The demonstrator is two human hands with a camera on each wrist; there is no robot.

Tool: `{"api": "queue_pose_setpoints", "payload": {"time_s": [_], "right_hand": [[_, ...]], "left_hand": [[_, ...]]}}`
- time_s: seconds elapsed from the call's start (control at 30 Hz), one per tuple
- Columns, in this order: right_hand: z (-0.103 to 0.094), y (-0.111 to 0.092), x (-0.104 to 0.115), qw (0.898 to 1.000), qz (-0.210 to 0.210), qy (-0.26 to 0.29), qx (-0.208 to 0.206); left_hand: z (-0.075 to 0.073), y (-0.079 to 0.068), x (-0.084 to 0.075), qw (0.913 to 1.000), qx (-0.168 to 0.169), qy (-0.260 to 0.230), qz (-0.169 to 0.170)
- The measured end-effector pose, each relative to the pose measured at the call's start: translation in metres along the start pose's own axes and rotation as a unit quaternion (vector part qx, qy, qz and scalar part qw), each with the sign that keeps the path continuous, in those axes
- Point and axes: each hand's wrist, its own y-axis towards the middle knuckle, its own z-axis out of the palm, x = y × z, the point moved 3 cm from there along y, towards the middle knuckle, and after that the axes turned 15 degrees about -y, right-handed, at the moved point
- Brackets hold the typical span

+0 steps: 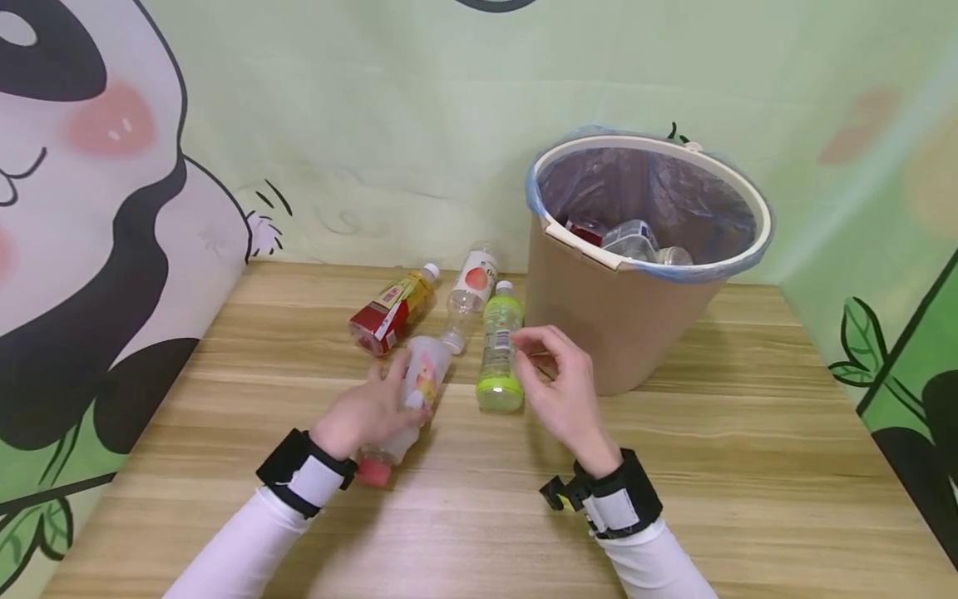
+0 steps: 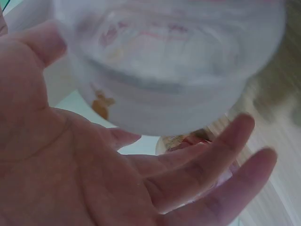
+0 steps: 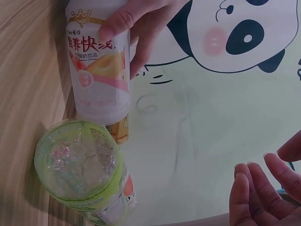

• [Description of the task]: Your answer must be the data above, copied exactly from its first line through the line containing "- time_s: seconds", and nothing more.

• [Expected output]:
The demonstrator is two human hands with a camera on each wrist; there is no robot.

Tool: `{"api": "queue_pose_setpoints", "payload": {"time_s": [_], "right_hand": [[_, ...]], "left_hand": [[_, ...]]}}`
- time_s: seconds elapsed from the call's start (control at 30 Hz), one per tuple

There is nothing further to add to the answer.